One of the harder puzzles to solve with the Army’s new approach to total fitness is how to improve spiritual fitness or identify a soldier’s sense of meaning or purpose in their work.

That “meaning” factor, leaders and social scientists say, drives how soldiers see their jobs, and their place in a unit and helps build cohesive teams — a major initiative for the service’s new chief and sergeant major. It’s also one of the pillars of the Army’s Holistic Health and Fitness program. The program focuses on physical, mental, nutritional, sleep and spiritual health. The spiritual part can mean religion for some, but often translates to higher purpose, meaning, or why you do what you do and why it matters, experts said.

Paratroopers of the 173rd Airborne Brigade may have found methods that help soldiers find their “why” and build good teams in the process. Early data shows that soldiers enrolled in the “Tough in Spirit” program also showed lower reported numbers of behavioral incidents, participating units saw reductions in alcohol-related problems, sexual assaults and other infractions.

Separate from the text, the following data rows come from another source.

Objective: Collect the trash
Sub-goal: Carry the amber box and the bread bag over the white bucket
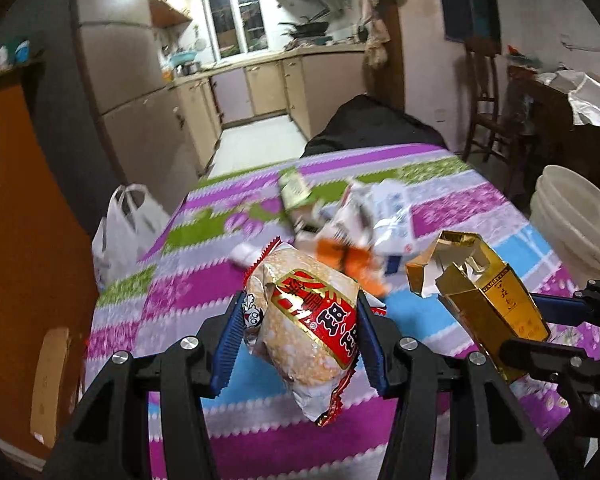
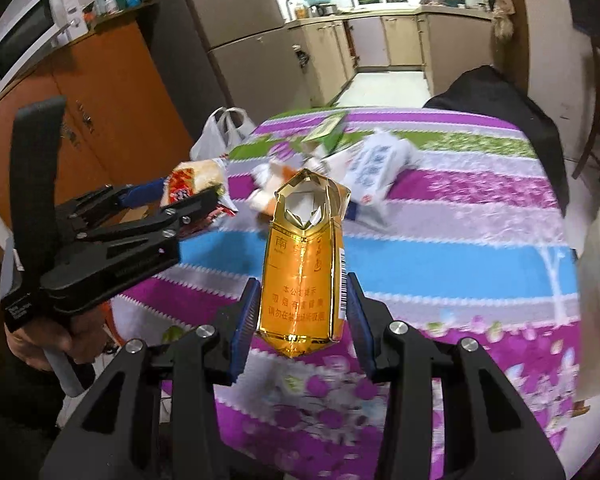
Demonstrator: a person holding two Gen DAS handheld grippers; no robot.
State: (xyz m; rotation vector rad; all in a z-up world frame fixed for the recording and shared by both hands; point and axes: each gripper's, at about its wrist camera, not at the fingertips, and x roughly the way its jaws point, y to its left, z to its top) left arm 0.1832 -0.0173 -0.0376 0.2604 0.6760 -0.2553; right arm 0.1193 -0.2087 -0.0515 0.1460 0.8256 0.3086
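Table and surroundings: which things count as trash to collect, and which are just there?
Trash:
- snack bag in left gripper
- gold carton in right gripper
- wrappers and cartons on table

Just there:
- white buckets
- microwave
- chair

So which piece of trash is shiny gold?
The gold box, open at its top and pinched in the right gripper. The snack bag in the left gripper is red and tan; the wrappers on the table are white, orange and green.

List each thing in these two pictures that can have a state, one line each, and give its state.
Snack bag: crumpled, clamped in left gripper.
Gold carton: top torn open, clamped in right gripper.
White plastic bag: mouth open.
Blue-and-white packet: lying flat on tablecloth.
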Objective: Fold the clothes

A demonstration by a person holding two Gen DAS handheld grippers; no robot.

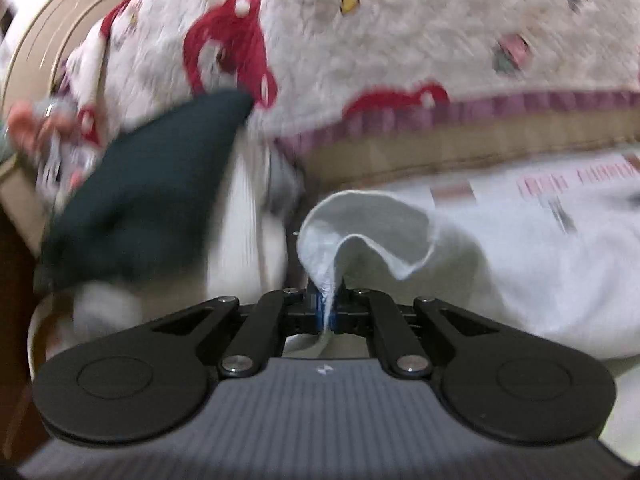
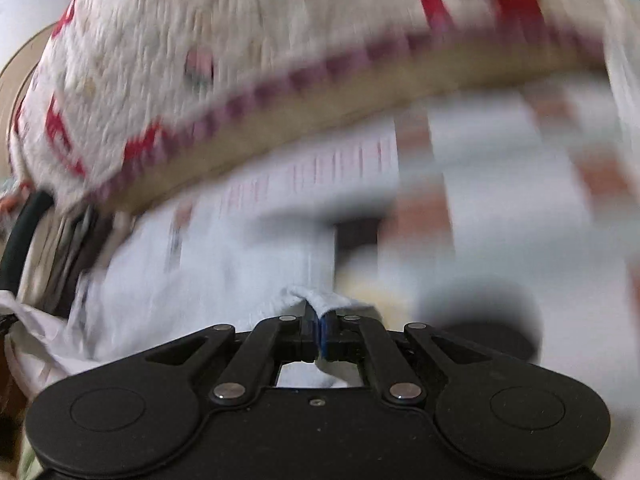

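Observation:
A white garment [image 1: 520,264] with small red print lies spread ahead of me on a bed or sofa. My left gripper [image 1: 326,304] is shut on a curled edge of it, and the cloth stands up in a fold above the jaws. In the right wrist view the same white garment [image 2: 248,256] is blurred. My right gripper [image 2: 318,324] is shut on another bit of its edge. A dark green cloth [image 1: 148,192] lies to the left in the left wrist view.
A thick white quilt [image 1: 400,48] with red patterns and a purple trim is piled behind the garment, also in the right wrist view [image 2: 200,40]. A tan curved headboard [image 1: 44,44] stands at far left. A person's hand [image 1: 24,124] shows at the left edge.

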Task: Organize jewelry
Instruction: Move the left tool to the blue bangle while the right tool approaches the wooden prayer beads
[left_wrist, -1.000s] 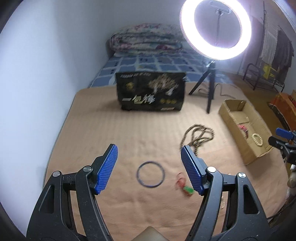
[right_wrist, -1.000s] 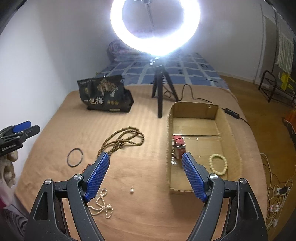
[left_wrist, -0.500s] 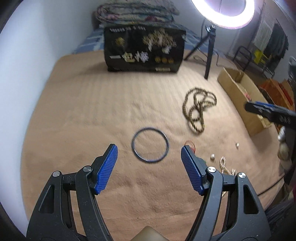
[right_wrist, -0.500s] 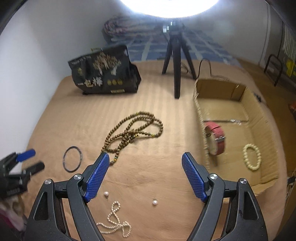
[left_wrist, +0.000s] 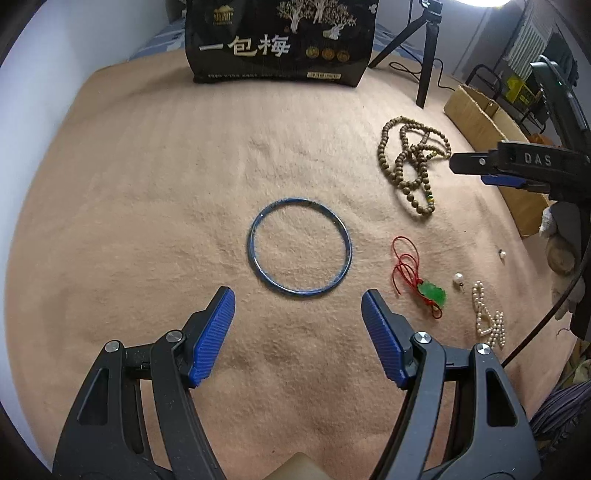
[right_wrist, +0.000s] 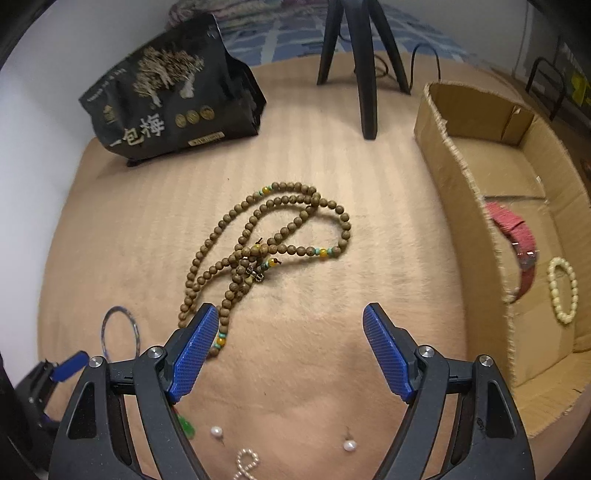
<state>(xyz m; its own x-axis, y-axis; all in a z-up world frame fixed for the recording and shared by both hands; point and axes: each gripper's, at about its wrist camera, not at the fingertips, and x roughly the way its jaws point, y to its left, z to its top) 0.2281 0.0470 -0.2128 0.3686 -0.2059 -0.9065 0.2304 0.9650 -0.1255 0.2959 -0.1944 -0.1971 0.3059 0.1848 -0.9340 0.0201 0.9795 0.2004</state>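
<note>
A thin blue bangle (left_wrist: 300, 246) lies flat on the tan blanket, just ahead of my open, empty left gripper (left_wrist: 297, 317). To its right lie a red cord with a green pendant (left_wrist: 424, 284), two loose pearls, a white pearl strand (left_wrist: 487, 317) and a brown bead necklace (left_wrist: 412, 164). My right gripper (right_wrist: 290, 345) is open and empty, low over the blanket, with the bead necklace (right_wrist: 266, 240) just ahead and left of it. A cardboard box (right_wrist: 461, 158) at the right holds a red watch (right_wrist: 517, 240) and a cream bead bracelet (right_wrist: 563, 288).
A black snack bag (left_wrist: 280, 40) stands at the back of the blanket. A black tripod (right_wrist: 364, 70) stands between the bag and the box. A white wall runs along the left. The bangle (right_wrist: 120, 334) and the left gripper show at the lower left of the right wrist view.
Both grippers have moved forward and down toward the blanket. The bangle now sits closer to the left gripper, and the bead necklace closer to the right gripper. Both stay open.
</note>
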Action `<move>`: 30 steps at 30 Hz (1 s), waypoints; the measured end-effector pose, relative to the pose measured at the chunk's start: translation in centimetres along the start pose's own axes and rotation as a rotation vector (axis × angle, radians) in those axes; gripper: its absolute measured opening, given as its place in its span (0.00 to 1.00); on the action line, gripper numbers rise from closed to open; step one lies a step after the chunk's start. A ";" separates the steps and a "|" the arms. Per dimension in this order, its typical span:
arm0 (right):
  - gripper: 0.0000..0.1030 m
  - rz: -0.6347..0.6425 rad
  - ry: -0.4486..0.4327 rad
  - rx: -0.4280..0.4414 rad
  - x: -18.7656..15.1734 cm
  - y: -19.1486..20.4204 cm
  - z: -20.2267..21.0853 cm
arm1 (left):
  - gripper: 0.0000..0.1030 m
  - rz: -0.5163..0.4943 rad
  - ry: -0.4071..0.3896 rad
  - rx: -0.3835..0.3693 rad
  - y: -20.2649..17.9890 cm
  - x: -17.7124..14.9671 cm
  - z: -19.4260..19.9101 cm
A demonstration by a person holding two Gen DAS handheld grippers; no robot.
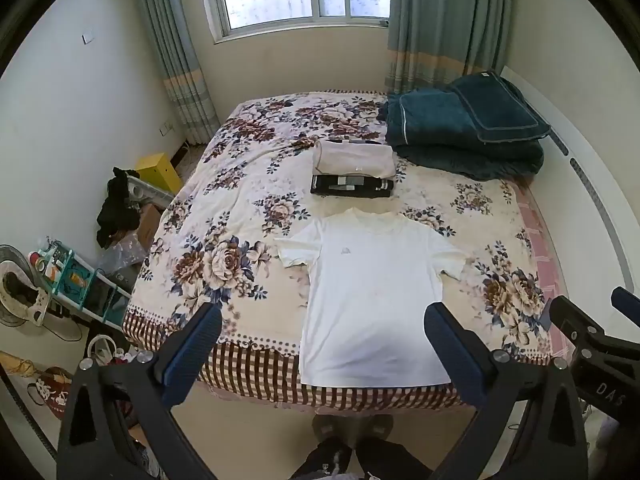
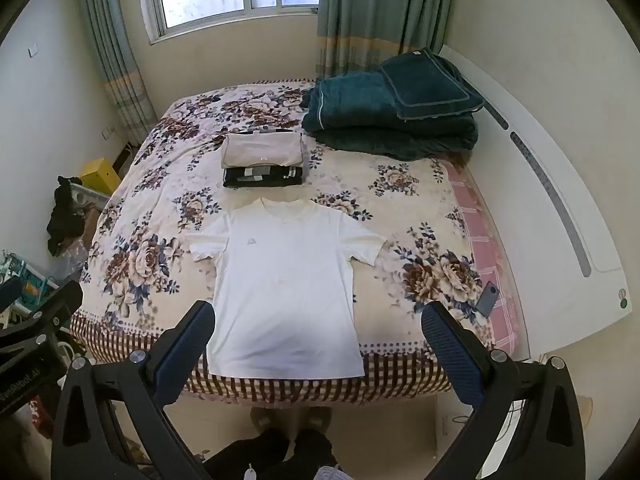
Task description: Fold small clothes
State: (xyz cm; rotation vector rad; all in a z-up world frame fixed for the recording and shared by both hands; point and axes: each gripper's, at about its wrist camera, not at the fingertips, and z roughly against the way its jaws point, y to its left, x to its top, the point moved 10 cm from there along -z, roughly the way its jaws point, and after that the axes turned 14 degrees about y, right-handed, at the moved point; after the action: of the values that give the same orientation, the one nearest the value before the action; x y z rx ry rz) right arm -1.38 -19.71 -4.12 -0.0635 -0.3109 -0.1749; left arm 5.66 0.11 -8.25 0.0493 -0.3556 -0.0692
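A white T-shirt (image 1: 372, 288) lies spread flat, front up, on the floral bed, hem at the near edge, collar toward the window; it also shows in the right wrist view (image 2: 284, 284). Behind it sits a stack of folded clothes (image 1: 353, 172), a pale one on a dark one, also in the right wrist view (image 2: 262, 162). My left gripper (image 1: 322, 320) is open and empty, held above the shirt's hem. My right gripper (image 2: 318, 318) is open and empty, likewise above the near bed edge. The right gripper's body shows at the left view's right edge (image 1: 592, 344).
A folded teal blanket and pillow (image 1: 464, 128) lie at the bed's far right. A phone (image 2: 489, 299) lies on the pink sheet at the right edge. White headboard (image 2: 560, 200) on the right. Cluttered shelf, fan and boxes (image 1: 60, 276) stand on the floor at left. My feet are below.
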 end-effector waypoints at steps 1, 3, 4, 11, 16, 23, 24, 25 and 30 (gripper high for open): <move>1.00 -0.001 -0.001 0.001 -0.1 0.0 0.0 | 1.00 0.002 -0.002 -0.003 0.0 0.0 0.0; 1.00 0.000 -0.005 -0.001 -0.2 0.1 -0.1 | 1.00 0.004 -0.002 -0.003 0.0 0.0 0.0; 1.00 0.000 -0.006 -0.001 -0.3 0.1 -0.2 | 1.00 0.004 -0.003 -0.001 -0.1 0.0 0.0; 1.00 -0.001 -0.011 0.004 -1.0 0.2 -0.4 | 1.00 0.000 -0.005 -0.007 0.0 0.1 0.0; 1.00 0.000 -0.015 0.004 -1.2 0.4 -0.5 | 1.00 0.000 -0.012 -0.007 -0.4 0.7 0.0; 1.00 0.000 -0.019 0.004 -1.3 0.5 -0.3 | 1.00 -0.002 -0.021 -0.019 -0.6 1.1 0.5; 1.00 0.000 -0.019 0.004 -1.3 0.5 -0.3 | 1.00 -0.002 -0.021 -0.019 -0.6 1.0 0.5; 1.00 -0.001 -0.020 0.005 -1.4 0.5 -0.4 | 1.00 -0.001 -0.021 -0.019 -0.6 1.0 0.5; 1.00 0.000 -0.022 0.005 -1.8 0.6 -0.5 | 1.00 -0.003 -0.022 -0.017 -0.7 1.0 0.5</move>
State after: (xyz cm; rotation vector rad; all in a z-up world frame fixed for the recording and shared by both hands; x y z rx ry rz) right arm -2.78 -18.91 -5.19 -0.0609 -0.3332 -0.1731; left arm 6.40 -0.67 -7.47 0.0327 -0.3767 -0.0758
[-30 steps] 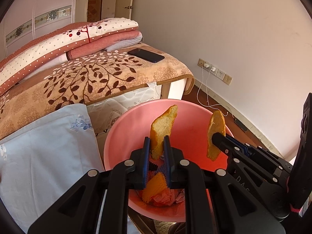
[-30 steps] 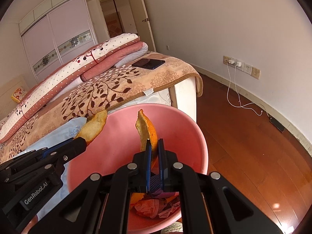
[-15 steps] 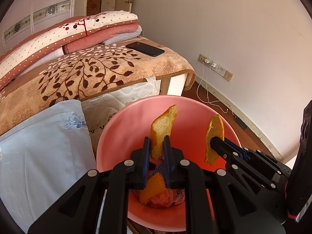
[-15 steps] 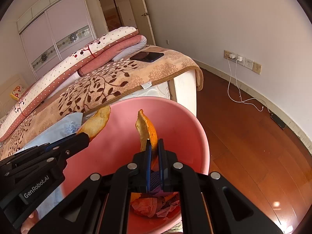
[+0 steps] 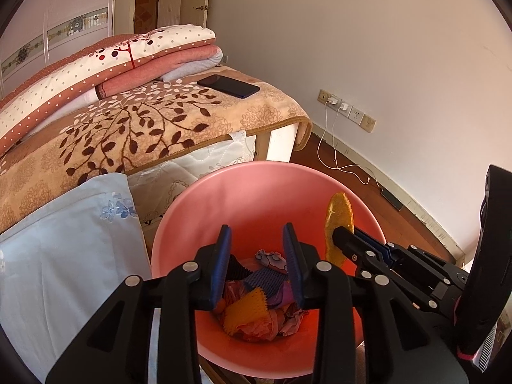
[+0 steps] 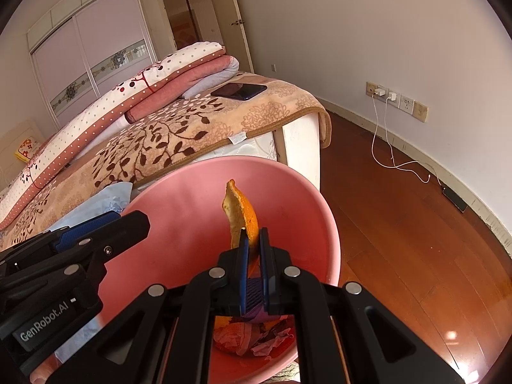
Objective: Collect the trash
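Orange peel [image 6: 244, 216] stands upright between the blue pads of my right gripper [image 6: 252, 240], which is clamped on its lower end, holding it above the inside of the pink bin [image 6: 192, 172]. My left gripper [image 5: 256, 240] hangs over the same bin with its fingers spread apart and nothing between them. Through that gap I see the bottom of the bin, where crumpled wrappers [image 5: 272, 320] in purple and pink lie heaped with an orange scrap [image 5: 244, 308]. From my left wrist view the peel shows at the right, just beside my left gripper, inside the bin's rim. Behind the bin is the bed with its leaf-patterned blanket [image 5: 144, 128], a dark phone [image 5: 228, 85] lying on it, and a pale blue pillowcase [image 5: 64, 240] touching the bin's left side
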A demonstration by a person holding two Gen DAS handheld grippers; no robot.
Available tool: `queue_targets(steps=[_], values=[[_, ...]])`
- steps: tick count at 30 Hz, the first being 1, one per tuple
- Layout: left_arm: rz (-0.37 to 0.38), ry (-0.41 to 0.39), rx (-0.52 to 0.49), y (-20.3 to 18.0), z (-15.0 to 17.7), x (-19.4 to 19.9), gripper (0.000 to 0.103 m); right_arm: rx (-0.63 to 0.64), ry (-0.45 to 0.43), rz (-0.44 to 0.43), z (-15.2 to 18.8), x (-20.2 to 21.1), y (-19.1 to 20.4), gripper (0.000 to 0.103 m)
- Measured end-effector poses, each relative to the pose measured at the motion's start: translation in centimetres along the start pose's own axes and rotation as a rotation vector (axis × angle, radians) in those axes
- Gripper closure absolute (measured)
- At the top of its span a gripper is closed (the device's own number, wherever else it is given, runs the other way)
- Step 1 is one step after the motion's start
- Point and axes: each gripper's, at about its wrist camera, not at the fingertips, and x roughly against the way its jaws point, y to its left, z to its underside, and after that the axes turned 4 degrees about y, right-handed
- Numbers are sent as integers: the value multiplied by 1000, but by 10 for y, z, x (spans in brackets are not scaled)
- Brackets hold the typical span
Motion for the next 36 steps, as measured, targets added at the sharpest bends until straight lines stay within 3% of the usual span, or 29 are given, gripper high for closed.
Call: queue_targets(steps=[9, 13, 16, 36], values=[[0, -5, 4, 1, 0, 2, 69, 5, -6, 9, -5, -1, 0, 97], [-2, -11, 9, 1, 0, 3, 58, 10, -8, 10, -7, -1, 1, 96], [-5, -13, 12, 2, -1, 4, 58, 18, -17, 16, -7, 1, 2, 88], [4, -51, 21, -1, -1, 21, 58, 23, -53, 8, 2, 26, 5, 87]])
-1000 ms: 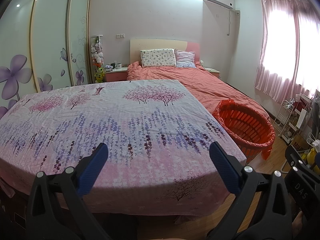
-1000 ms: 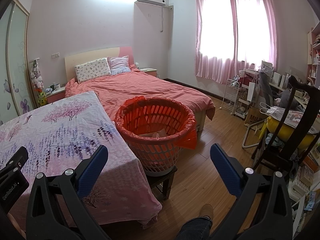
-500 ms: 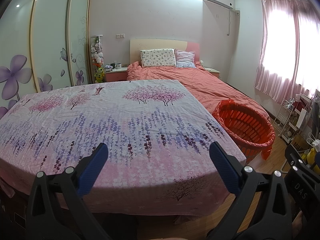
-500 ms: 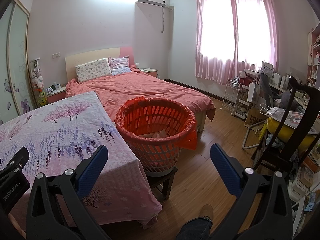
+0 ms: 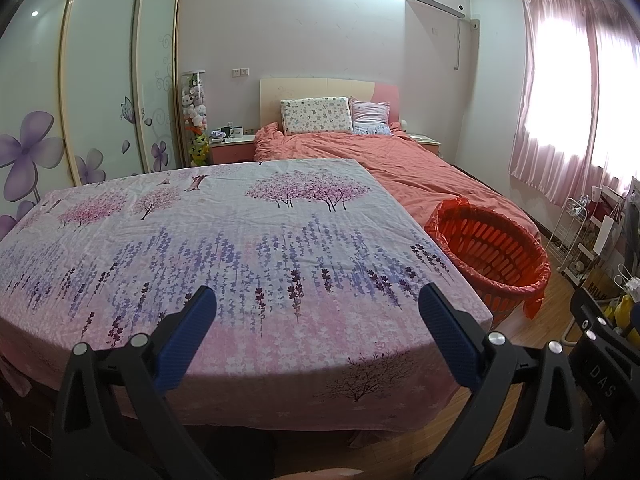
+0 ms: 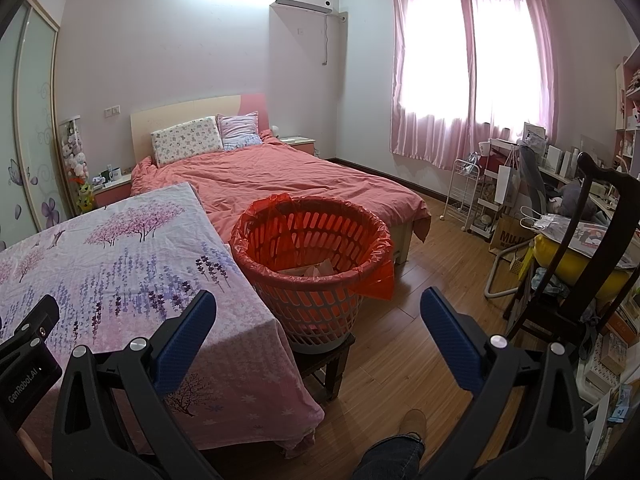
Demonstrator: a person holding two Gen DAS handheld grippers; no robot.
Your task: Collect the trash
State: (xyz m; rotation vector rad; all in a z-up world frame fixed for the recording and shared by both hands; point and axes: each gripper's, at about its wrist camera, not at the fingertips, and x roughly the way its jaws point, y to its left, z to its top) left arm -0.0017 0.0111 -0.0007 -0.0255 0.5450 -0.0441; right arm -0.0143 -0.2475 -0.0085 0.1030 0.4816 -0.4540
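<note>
A plastic basket lined with a red bag (image 6: pixel 316 248) stands on a small dark stool (image 6: pixel 326 364) at the right corner of the flower-print table; pale paper trash (image 6: pixel 310 270) lies inside. The basket also shows in the left wrist view (image 5: pixel 490 248). My left gripper (image 5: pixel 318 320) is open and empty over the table's near edge. My right gripper (image 6: pixel 318 322) is open and empty, held in front of the basket. No loose trash shows on the table.
The table under a flower-print cloth (image 5: pixel 224 240) fills the left. A bed with a coral duvet (image 6: pixel 288 176) lies behind. A dark wooden chair (image 6: pixel 580 248), a white trolley (image 6: pixel 466 196) and a cluttered desk stand at the right. Wood floor (image 6: pixel 400 340) lies between.
</note>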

The data showed a 60% decrease in sexual assault reports, a 53% decrease in soldiers approaching chaplains for bad counseling incidents and an 83% reduction in the chance that a soldier will generate a Soldier Incident Report, Kloepper said.

The value quickly added up, as Kloepper cited Army data showing that an SIR equates to a 75% likelihood that soldier will be separated from the Army rather than reenlist.

Col. Michael Kloepper arrived at the brigade in 2021 and almost immediately set about solving a problem that was vital to his job as a commander.

“How do we foster comprehensive soldier readiness and well-being to build cohesive, trained, disciplined and fit, trust-based teams of paratroopers willing to die for one another?” he asked.

Kloepper had faced his share of hardship, deploying multiple times to combat and serving in the 75th Ranger Regiment. He’d seen what good, motivated teams could do under intense pressure.

But the colonel also knew what many see if they stick around the military long enough. Without a combat deployment on the horizon, it’s easy for units to get complacent, to not take their training seriously, seeing their duties as unrelated to their daily lives.

Kloepper did his homework.

Not only was he working with a new crop of soldiers who had been in grade school or younger when combat rotations were the norm, he was also seeing the first members of a new generation, Generation Z, one that’s been described as “digital natives” who, because of the self-esteem movement of the 1980s, are seen as more individualistic than their predecessors, risk-averse and emotionally fragile.

But as commander of a forward-deployed, combat-focused unit, he needed empathetic leaders who could build teams, accept prudent risk and inspire resiliency in their units.

Kloepper looked to some of the Ranger Assessment and Selection Program, or RASP, lessons learned that help the elite unit find the best talent in those who strive to join the Regiment.

That meant picking the right receiving and training cadre, so that soldiers saw good examples of leadership from day one when they arrived at the 173rd, he said.

It also meant building common protocols for training, adding coaching tools more common in sports, and building in the right kinds of stress, with increasing intensity over time to “inoculate” soldiers to stress they hadn’t faced before as civilians or even in other Army units.

Kloepper finished his time at 173rd this summer, when he spoke with Army Times, and now serves as Brigade Tactical Officer for the U.S. Military Academy at West Point. The “Tough in Spirit” program continues at the airborne brigade, officials told Army Times.

It all started with in-processing. A demanding set of tailored physical fitness, team-building protocols, and practical life assistance helped show arriving soldiers what the expectations of the unit would be.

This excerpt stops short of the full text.